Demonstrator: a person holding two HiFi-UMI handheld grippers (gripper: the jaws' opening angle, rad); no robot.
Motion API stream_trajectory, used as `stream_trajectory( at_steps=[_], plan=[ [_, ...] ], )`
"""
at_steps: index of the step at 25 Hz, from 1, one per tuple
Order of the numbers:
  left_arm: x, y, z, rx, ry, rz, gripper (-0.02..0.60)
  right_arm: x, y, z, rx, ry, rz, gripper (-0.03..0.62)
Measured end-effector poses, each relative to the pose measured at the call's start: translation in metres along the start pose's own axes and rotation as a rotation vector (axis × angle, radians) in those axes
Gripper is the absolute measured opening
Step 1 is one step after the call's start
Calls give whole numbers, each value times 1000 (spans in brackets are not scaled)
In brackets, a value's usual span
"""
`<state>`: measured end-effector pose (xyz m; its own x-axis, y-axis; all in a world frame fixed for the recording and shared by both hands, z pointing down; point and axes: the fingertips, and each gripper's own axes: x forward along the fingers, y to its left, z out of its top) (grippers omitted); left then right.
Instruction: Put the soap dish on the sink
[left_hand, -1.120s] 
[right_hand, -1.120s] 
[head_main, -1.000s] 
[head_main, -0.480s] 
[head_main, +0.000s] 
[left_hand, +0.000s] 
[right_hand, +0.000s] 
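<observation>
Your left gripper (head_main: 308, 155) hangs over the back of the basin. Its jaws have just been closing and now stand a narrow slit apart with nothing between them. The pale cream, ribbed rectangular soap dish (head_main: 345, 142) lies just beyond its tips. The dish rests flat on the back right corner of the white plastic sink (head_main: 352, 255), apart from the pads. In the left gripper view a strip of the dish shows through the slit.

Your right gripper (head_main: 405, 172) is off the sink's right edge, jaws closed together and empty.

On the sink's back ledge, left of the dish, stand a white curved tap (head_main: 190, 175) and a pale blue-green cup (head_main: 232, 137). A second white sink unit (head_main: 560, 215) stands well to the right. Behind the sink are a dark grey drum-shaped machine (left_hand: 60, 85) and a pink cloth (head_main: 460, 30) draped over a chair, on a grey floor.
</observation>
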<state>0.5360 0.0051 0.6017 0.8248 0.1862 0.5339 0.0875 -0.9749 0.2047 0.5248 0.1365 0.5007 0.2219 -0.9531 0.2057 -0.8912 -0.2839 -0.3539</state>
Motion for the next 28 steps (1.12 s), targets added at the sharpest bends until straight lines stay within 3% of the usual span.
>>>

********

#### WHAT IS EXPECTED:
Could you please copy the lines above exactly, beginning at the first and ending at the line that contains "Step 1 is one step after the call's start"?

#### TASK RESPONSE:
Demonstrator: a person holding two HiFi-UMI handheld grippers (gripper: the jaws' opening angle, rad); no robot.
Motion API stream_trajectory, used as `stream_trajectory( at_steps=[_], plan=[ [_, ...] ], )`
"""
at_steps: index of the step at 25 Hz, from 1, one per tuple
Order of the numbers:
  left_arm: x, y, z, rx, ry, rz, gripper (-0.02..0.60)
  right_arm: x, y, z, rx, ry, rz, gripper (-0.03..0.62)
Measured end-effector poses, each relative to the pose measured at the call's start: translation in metres along the start pose's own axes and rotation as a rotation vector (axis × angle, radians) in those axes
Gripper is the absolute measured opening
Step 1 is one step after the call's start

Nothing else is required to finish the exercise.